(Records from a data collection)
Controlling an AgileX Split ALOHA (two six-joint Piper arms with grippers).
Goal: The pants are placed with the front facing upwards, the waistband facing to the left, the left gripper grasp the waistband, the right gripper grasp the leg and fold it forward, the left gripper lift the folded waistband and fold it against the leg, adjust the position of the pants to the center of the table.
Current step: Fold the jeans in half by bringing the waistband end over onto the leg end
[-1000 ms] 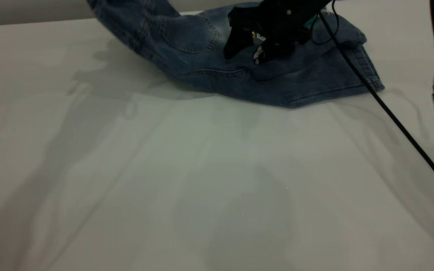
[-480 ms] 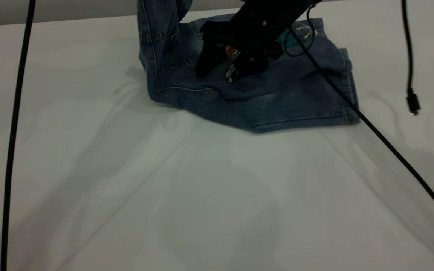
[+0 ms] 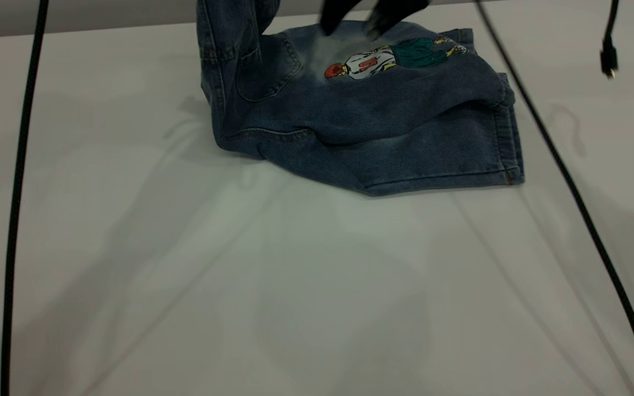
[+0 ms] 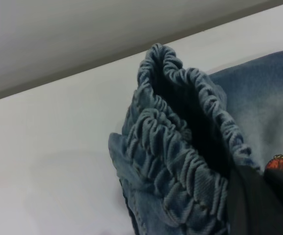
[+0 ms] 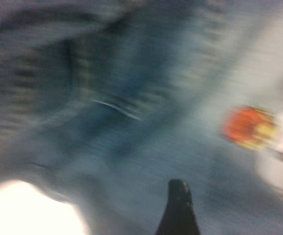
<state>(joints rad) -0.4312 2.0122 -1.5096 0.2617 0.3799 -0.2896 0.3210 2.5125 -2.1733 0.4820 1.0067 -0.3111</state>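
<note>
Under right gripper [image 3: 353,22]: pants [image 3: 383,121] | waistband [image 4: 180,147] lifted at left

Black cable [image 3: 17,209] hangs down the exterior view's left side. Second black cable [image 3: 575,198] crosses diagonally on the right, toward the lower right corner. Short cable with connector plug [image 3: 607,58] dangles at upper right.
</note>
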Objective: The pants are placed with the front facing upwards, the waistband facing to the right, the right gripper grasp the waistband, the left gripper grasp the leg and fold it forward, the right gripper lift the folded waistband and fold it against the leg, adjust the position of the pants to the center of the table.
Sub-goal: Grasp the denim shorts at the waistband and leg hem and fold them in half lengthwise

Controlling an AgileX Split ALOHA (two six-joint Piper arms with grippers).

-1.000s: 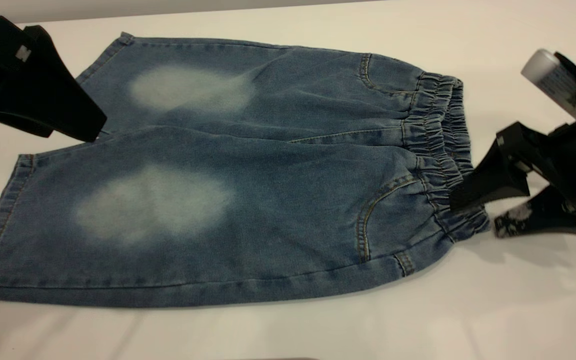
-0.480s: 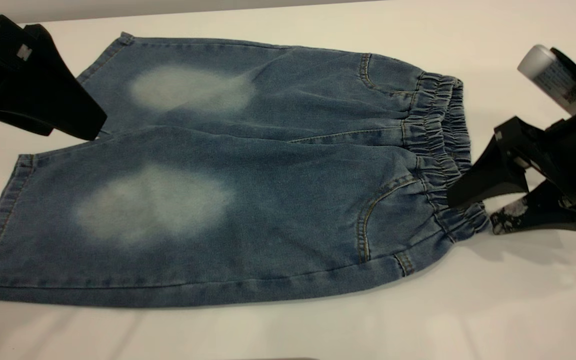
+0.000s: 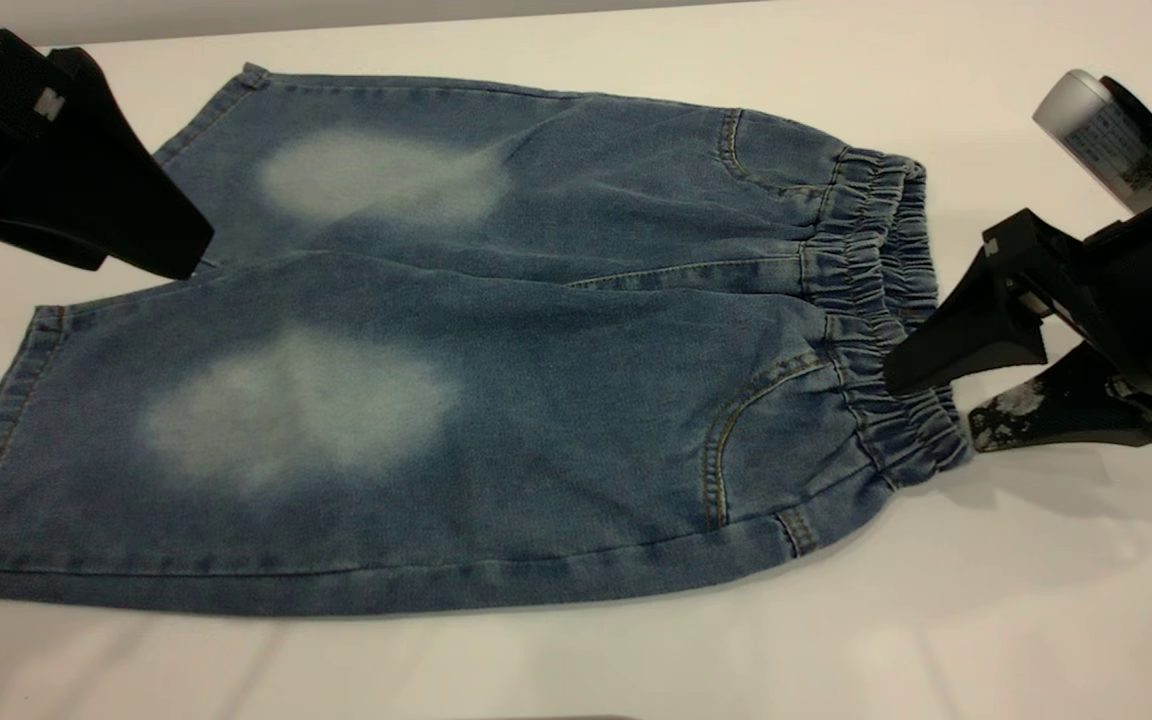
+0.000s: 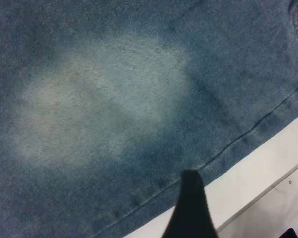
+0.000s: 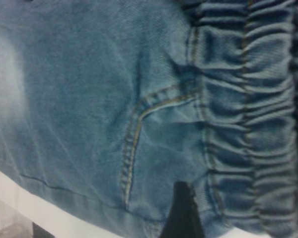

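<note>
The pants lie flat and front-up on the table, spread across most of the exterior view, with the two leg hems toward nine o'clock and the waistband toward three o'clock. The pale knee patches, the tan stitching and the curved front pockets all face up. The right gripper sits at about three o'clock, at the nearer end of the waistband, with its jaws parted: the upper black finger reaches over the gathered band, while the lower finger, scuffed white at its tip, lies on the table just beside the band's edge. The denim between them is not clamped. In the right wrist view one dark fingertip shows against the pocket seam and the ruffled elastic. The left gripper hangs at about ten o'clock, its broad black wedge over the notch between the two legs, near the hems. Whether its jaws are parted or closed cannot be made out. In the left wrist view a single black finger lies over the leg's side seam, beside a faded knee patch, with white tabletop past the seam.
</note>
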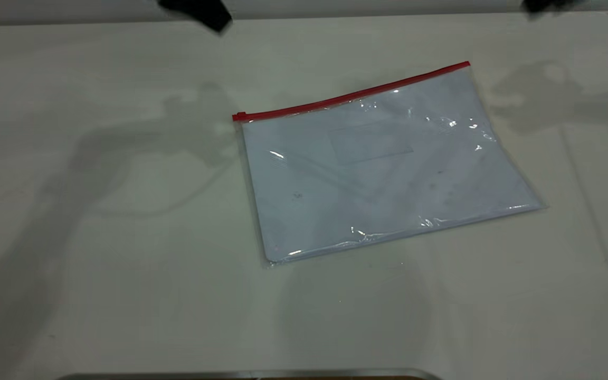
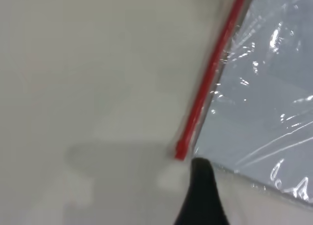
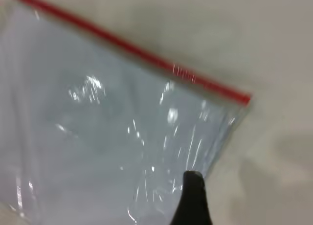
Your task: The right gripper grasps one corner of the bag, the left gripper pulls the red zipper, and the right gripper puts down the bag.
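Note:
The bag, a clear pouch with white sheets inside, lies flat on the table. The red zipper runs along its far edge, with the slider tab at the left end. The right-end corner of the bag rests on the table. My left gripper hovers at the far edge, back and left of the slider. One of its fingers shows just beside the zipper's slider end. My right gripper is at the far right edge. One of its fingers shows over the bag near the red corner. Both grippers hold nothing.
The white table carries only the pouch and the arms' shadows. A metal edge runs along the near side.

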### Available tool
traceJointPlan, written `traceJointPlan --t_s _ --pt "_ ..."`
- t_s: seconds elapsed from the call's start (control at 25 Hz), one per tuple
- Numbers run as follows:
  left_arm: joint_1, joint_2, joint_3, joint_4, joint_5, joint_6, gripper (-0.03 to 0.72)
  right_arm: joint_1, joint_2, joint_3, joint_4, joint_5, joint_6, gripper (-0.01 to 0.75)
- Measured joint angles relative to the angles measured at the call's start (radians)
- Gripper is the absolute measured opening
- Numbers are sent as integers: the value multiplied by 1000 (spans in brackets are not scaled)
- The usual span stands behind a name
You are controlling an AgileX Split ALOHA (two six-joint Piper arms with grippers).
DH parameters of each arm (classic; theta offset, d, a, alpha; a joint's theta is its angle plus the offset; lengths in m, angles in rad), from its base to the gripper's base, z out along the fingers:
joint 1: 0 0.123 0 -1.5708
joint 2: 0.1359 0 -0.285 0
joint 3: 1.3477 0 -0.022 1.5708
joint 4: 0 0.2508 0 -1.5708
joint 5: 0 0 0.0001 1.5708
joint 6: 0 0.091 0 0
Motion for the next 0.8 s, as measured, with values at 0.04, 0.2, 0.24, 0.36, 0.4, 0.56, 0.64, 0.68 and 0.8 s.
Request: traceJointPlan --t_s 0.04,0.2,0.24,0.36,0.4,0.56,0.64,0.68,0.8 --pt "0 -35 0 59 14 -81 655 0 -43 -20 -10 24 26 673" --pt "0 -217 0 271 78 -427 647 0 -213 -99 -47 166 138 622" --pt "0 -268 0 324 105 -508 642 0 -249 -113 -49 201 158 608" --pt "0 -412 0 466 203 -692 621 0 -376 -155 -51 243 229 584" --pt "0 -461 0 509 242 -742 612 0 -412 -165 -51 249 249 581" --pt "0 -631 0 631 384 -861 588 0 -581 -174 -60 254 333 577" --pt "0 -701 0 657 441 -881 586 0 -660 -174 -76 254 389 577" --pt "0 -736 0 661 469 -885 586 0 -691 -174 -86 254 419 577" --pt "0 -830 0 663 537 -888 586 0 -785 -174 -131 254 550 577"
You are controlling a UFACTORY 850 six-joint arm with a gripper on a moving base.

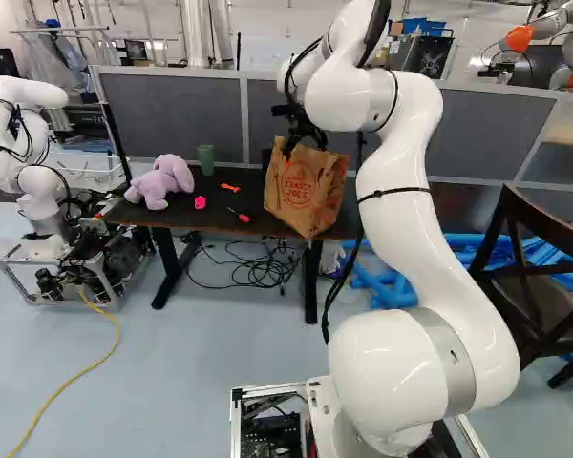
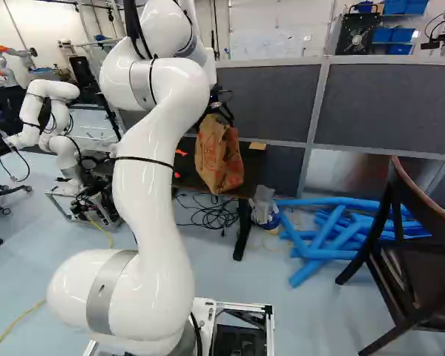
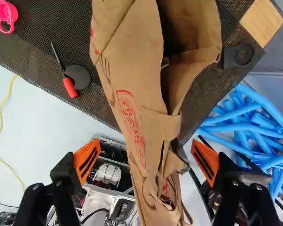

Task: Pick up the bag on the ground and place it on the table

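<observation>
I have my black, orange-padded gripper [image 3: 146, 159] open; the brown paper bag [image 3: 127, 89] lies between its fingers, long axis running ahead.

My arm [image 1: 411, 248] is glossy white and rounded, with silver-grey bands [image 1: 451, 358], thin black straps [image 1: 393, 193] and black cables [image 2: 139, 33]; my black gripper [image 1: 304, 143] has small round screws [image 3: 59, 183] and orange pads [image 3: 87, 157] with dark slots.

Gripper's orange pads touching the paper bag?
Apart: in the wrist view, the gripper is open, with a gap between each of its orange pads and the bag.
</observation>
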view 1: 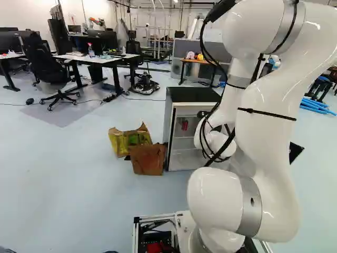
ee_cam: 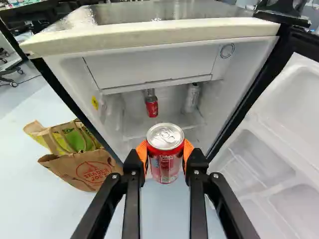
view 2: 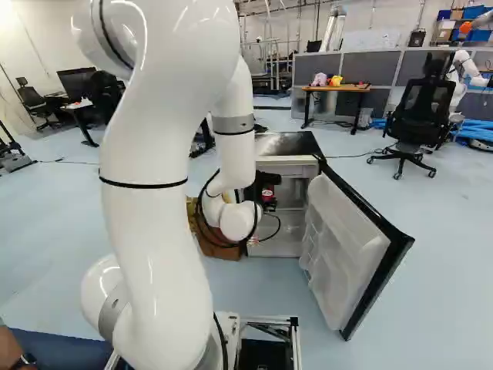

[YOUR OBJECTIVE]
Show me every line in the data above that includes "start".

[ANSWER FOR THIS EXERCISE]
- t_s: seconds elapsed from the call's start (control at 25 Hz), one per tuple
- Measured joint angles relative to the angles measured at the call's start (radians)

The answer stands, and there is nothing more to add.